Meatloaf Patties and Smashed Potatoes
Servings: 5


  • 8 - 10 small white or red-skinned potatoes, quartered
  • 1/2 cup reduced-fat sour cream
  • 1/4 cup low-fat milk
  • 2 tablespoons butter
  • Coarse salt and pepper, to taste
  • 1/2 cup plain bread crumbs
  • 1 teaspoon ground cumin
  • 1/2 teaspoon allspice
  • 2 tablespoons low-fat milk
  • 1 egg, beaten
  • 1 small onion, finely chopped
  • 1 tablespoon Worcestershire sauce
  • 1 tablespoon tomato paste
  • 2 tablespoons chopped parsley
  • 1 pound 90-percent lean ground beef sirloin or turkey
  • 2 tablespoons butter
  • 2 tablespoons all-purpose flour
  • 1 14 ounce can lower-sodium beef broth
  • 2 tablespoons barbecue sauce
  • 1 tablespoon tomato paste

Make It

Prepare potatoes:

1. Bring a pot of salted water to a boil. Add potatoes and cook 10 to 12 minutes, until fork tender. Drain and return to hot pot. Add sour cream, milk, and butter, and smash with a potato masher. Season with salt and pepper.

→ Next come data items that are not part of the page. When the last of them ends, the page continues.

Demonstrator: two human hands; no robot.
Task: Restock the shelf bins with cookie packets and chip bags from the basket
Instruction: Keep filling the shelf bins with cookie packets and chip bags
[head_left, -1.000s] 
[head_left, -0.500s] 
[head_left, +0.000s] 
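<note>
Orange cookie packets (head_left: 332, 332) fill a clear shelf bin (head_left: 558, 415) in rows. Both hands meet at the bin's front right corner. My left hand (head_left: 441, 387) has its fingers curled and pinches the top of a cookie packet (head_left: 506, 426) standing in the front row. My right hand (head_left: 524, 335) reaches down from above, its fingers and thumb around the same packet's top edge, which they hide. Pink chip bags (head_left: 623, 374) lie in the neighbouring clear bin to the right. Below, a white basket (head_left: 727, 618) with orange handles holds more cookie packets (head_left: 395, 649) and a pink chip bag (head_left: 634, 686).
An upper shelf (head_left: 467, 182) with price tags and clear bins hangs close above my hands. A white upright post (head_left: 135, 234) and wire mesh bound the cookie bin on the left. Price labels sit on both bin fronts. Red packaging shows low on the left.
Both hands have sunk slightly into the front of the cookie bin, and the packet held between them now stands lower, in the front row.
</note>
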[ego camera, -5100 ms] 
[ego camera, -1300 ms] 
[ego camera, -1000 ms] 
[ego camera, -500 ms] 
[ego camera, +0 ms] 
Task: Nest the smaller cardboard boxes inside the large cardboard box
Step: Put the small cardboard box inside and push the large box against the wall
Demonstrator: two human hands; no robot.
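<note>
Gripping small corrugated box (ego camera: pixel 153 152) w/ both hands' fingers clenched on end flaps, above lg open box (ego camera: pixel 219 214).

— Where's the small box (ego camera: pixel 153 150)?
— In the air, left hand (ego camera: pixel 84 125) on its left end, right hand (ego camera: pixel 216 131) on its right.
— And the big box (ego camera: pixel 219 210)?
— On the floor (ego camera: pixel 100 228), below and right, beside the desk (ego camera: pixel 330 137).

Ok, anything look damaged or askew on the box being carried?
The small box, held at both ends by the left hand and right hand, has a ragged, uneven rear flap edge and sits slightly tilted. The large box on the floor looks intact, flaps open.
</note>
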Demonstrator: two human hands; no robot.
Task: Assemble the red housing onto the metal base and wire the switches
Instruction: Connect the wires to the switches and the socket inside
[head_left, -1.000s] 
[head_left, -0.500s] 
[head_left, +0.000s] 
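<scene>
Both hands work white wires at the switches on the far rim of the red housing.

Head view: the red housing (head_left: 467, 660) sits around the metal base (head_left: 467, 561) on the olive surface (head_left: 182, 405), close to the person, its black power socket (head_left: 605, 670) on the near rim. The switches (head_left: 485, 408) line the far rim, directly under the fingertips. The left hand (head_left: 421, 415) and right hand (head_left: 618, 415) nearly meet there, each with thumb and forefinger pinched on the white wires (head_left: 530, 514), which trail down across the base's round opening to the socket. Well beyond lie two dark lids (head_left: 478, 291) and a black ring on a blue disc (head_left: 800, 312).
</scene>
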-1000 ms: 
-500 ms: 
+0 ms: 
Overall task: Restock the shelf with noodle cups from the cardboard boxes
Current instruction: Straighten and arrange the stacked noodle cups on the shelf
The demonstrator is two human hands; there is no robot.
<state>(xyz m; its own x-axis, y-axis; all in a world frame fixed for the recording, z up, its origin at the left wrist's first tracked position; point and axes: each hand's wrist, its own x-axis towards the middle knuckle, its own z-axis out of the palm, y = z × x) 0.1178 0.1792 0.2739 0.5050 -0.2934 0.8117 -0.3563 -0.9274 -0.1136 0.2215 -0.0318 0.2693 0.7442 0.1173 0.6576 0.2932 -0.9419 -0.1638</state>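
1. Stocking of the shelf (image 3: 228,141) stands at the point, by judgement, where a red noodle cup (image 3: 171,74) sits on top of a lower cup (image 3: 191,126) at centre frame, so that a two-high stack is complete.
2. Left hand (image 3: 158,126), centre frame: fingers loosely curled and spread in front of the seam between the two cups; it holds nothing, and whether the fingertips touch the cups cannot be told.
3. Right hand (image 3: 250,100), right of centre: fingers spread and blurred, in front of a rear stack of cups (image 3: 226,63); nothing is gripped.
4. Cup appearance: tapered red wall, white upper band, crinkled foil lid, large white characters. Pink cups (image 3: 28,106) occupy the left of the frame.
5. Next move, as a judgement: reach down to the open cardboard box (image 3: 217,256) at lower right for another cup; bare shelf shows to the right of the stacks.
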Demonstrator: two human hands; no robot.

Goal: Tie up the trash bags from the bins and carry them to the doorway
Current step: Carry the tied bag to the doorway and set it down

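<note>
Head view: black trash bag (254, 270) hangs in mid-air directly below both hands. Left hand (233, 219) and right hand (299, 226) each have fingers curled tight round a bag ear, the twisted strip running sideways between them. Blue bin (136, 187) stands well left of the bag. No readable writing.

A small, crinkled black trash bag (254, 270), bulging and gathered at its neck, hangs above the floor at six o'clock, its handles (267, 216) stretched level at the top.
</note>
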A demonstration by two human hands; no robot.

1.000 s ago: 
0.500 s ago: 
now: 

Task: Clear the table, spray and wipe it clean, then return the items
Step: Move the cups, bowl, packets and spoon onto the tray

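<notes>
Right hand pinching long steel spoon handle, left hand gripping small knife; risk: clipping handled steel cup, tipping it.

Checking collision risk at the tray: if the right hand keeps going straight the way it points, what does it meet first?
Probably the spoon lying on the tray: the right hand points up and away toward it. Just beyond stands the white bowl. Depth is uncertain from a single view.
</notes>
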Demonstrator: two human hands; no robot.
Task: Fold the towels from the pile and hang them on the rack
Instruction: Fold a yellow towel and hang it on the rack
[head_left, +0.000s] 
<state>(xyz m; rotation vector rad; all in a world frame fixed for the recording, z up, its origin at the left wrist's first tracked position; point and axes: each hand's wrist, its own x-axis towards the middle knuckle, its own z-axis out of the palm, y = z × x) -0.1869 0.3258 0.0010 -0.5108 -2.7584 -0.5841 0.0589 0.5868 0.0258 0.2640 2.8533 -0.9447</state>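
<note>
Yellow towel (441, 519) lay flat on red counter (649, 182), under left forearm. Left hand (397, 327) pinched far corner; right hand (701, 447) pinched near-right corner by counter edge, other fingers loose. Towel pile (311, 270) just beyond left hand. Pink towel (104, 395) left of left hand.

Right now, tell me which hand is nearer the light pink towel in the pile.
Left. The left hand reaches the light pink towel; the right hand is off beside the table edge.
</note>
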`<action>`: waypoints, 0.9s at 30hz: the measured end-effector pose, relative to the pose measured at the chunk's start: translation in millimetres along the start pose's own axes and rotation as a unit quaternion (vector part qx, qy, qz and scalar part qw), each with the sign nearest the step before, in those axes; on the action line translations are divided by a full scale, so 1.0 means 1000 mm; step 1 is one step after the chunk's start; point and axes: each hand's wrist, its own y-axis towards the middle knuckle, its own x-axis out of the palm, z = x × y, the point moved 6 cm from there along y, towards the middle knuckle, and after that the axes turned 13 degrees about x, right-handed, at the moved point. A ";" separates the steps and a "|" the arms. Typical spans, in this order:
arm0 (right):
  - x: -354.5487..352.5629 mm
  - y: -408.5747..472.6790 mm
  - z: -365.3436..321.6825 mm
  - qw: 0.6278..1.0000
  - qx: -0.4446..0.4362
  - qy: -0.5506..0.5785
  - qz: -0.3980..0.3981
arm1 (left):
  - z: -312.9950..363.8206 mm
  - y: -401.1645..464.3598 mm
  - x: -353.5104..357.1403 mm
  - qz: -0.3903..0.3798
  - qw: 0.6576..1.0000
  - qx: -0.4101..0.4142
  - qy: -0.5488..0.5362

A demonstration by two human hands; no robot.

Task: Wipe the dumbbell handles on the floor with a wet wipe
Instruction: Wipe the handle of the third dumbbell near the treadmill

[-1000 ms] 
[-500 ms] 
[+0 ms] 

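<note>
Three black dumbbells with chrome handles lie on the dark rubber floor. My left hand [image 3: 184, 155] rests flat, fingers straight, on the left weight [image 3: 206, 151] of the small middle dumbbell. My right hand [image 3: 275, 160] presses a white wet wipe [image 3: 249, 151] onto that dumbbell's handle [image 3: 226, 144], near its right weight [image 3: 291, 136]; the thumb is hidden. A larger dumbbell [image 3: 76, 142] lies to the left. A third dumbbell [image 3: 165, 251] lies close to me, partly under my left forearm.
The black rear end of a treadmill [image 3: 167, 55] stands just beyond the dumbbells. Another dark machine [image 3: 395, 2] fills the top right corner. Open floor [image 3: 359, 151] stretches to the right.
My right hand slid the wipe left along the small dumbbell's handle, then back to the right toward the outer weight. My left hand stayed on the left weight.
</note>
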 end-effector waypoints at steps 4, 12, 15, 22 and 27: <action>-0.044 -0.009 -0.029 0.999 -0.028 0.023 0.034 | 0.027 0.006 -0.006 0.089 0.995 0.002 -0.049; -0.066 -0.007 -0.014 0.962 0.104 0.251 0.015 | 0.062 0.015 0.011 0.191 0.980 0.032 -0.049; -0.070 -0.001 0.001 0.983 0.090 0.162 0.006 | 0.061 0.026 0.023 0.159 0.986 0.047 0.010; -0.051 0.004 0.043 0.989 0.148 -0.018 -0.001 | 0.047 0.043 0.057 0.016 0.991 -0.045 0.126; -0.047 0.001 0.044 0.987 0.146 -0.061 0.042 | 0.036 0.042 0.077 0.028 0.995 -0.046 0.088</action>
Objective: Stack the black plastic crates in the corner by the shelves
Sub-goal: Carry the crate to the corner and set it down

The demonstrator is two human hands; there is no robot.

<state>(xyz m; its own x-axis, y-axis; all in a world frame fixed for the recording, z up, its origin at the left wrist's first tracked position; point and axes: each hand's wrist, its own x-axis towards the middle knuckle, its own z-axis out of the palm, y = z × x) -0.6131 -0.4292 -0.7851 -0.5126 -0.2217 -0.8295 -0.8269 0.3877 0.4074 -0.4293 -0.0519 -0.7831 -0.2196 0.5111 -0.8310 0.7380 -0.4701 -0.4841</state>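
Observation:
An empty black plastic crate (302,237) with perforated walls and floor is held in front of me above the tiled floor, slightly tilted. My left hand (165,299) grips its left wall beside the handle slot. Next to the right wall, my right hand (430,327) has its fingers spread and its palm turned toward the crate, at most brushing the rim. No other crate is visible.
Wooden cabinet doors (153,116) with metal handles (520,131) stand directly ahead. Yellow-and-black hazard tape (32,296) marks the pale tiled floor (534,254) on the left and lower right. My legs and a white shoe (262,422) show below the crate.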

While potatoes are cooking, prepare patties:

2. Combine the bread crumbs, cumin, and allspice in a large bowl. Add milk, egg, onion, Worcestershire sauce, tomato paste, parsley, and beef. Mix together and form 4 or 5 oval-shaped patties.

3. Heat a large nonstick skillet over medium-high heat. Coat with vegetable cooking spray. Add patties to pan and cook 5 minutes. Flip, reduce heat, and cook 10 minutes more or until cooked through. Remove from pan and keep warm.

4. To make gravy, add butter to pan and melt. Sprinkle in flour and cook over medium heat 2 minutes, whisking. Slowly add broth, stirring until combined. Bring to a boil and cook 2 minutes. Whisk in barbecue sauce and tomato paste. Serve with meatloaf patties and potatoes.